– Почему же тайных? – спросил я. – Как же тайных, когда…
– Когда мы ежедневно читаем газеты и сами даже издаем одну, самую крикливую, – улыбнулся Ланэ. – Ганс, милый друг, юный сын моего старейшего друга, если взять и выписать на бумажку имена всех тех почтеннейших людей, кого ежедневно то одна, то другая газета называет поджигателями, то не останется ни одного мало-мальски порядочного человека, которого не следовало бы повесить по крайней мере за шпионаж. Наш брат, конечно, свое дело делает – мы не даем людям успокоиться, и это уж само по себе великое дело. Но, дорогой, пророков среди нас нет и не будет: ни один еще святой не работал репортером.
– А вы ведь однажды были самым настоящим пророком, дорогой шеф, – сказал я.
Ланэ махнул рукой.
– Ну да, действительно, нашли пророка! Я старый грешник, дитя мое, – он засмеялся. – Старый грешник, который давно не верит ни во что хорошее, а все-таки стремится к добру, а где оно и что оно, никто на свете толком не знает. Тот подлый змий все-таки не солгал Еве, когда говорил, что только одному Господу Богу известно полностью, что хорошо, а что плохо.
Он совершенно успокоился, взял чашку, стал пить маленькими, аккуратными глотками. Под старость он говорил так же, как и писал, – длинно, многословно и возвышенно. (Впрочем, замечу в скобках: все мы, когда нам нечего сказать, начинаем с Адама и Евы, с бесконечной сказки про добро и зло.)
– И все-таки вы однажды были самым настоящим пророком, – повторил я упорно. – Это было в самом начале оккупации. В столовой тогда сидели вы и Ганка, и речь шла о первых повешенных. И вот когда отец стал долго, красиво и возвышенно – а вы ведь знаете, он умел говорить красиво, – рассуждать о новых антропоидах, дерзнувших – слышите, как пышно: “дерзнувших”! – поднять руку на человека, помните, что вы тогда ему ответили?
Ланэ подумал и сказал:
– Представьте себе – нет, не помню. Но, наверное, что-то такое, что на много лет запало вам в память.

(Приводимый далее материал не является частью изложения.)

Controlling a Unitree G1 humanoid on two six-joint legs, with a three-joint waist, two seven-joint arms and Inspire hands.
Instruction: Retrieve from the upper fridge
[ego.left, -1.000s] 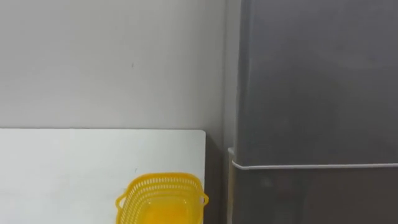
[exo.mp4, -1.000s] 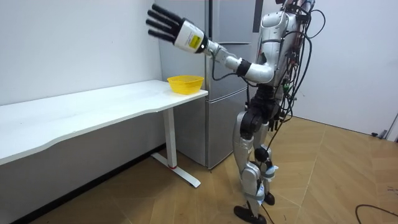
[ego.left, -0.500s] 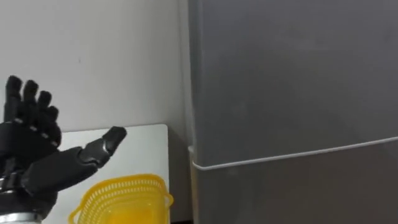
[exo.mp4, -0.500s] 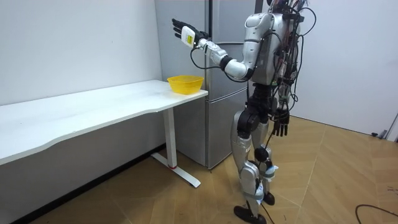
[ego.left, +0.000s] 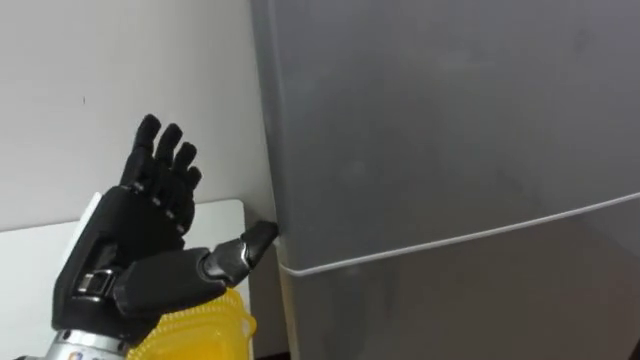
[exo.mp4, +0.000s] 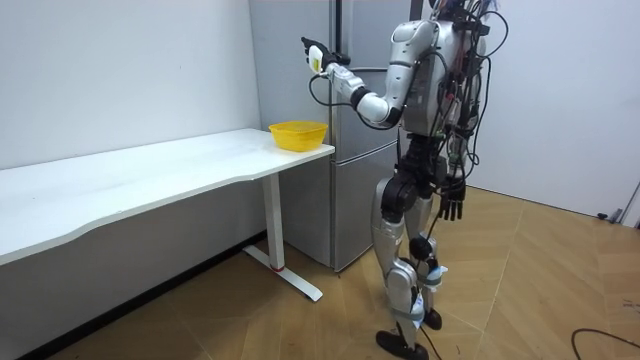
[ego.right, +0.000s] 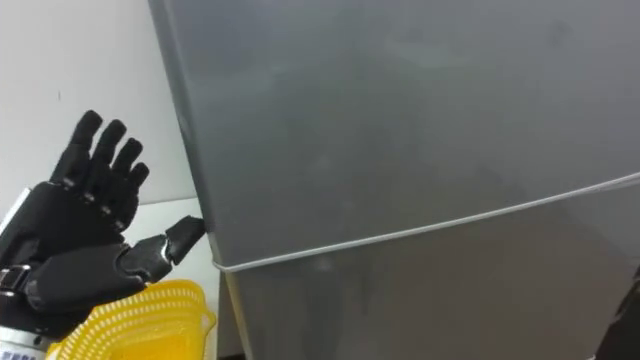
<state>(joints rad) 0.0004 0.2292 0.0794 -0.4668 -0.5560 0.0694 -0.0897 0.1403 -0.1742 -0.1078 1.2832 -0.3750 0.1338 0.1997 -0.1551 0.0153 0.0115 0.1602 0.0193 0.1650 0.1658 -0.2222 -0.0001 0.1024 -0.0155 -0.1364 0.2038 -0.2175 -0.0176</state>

– Даже на всю жизнь. Вы сказали отцу примерно: “Профессор, пора бросить разговаривать и клеймить презрением. Слова словами, все это очень красиво и правильно, но вот если откроется дверь и в столовую войдет самый настоящий питекантроп и потребует у вас свой череп, который хранится у вас в сейфе, что вы тогда будете делать?”
Ланэ молча смотрел на меня, и на лице его я прочел сразу несколько разнородных чувств: тут были и неясный страх перед воспоминанием, и умиление перед временем, когда он был моложе на пятнадцать лет, и озабоченность, и колебания. И вдруг он вскочил с места.
– Да, Ганс, я все вспомнил, но то, что последовало тогда за моими словами, это была чистая случайность! – воскликнул он, очевидно, действительно сразу вспомнив все.
– И дальше вы сказали, – методически продолжал я: – “И вот обезьяна приходит за своим черепом, а три интеллигента сидят и ведут идиотский разговор о Шиллере и Гете – так черт бы подрал, – так сказали вы, – эту дряблую интеллигентскую душонку с ее малокровной кожицей!” Но, к сожалению, ни один из интеллигентов, сидящих в зале, вас тогда не послушал, и вы знаете, чем это кончилось. И вот я весь последний год думаю: да полно, стоит ли тот мир, который мы создаем с вами, хотя бы наших покойников?
Пока я говорил это, Ланэ сидел, качал в такт моей речи головой, и глаза его были тихи и спокойны.
Только при словах “мир, который мы создаем” он чуть поморщился, но возмутиться у него уж не хватило ни сил, ни желания.
– Вы думаете все-таки, что вы говорите, Ганс? – сказал он вяло и ворчливо. – “Мир, который мы создаем”. Но ведь это тот самый мир, в котором живете и вы, судья праведный, не забывайте же об этом, пожалуйста.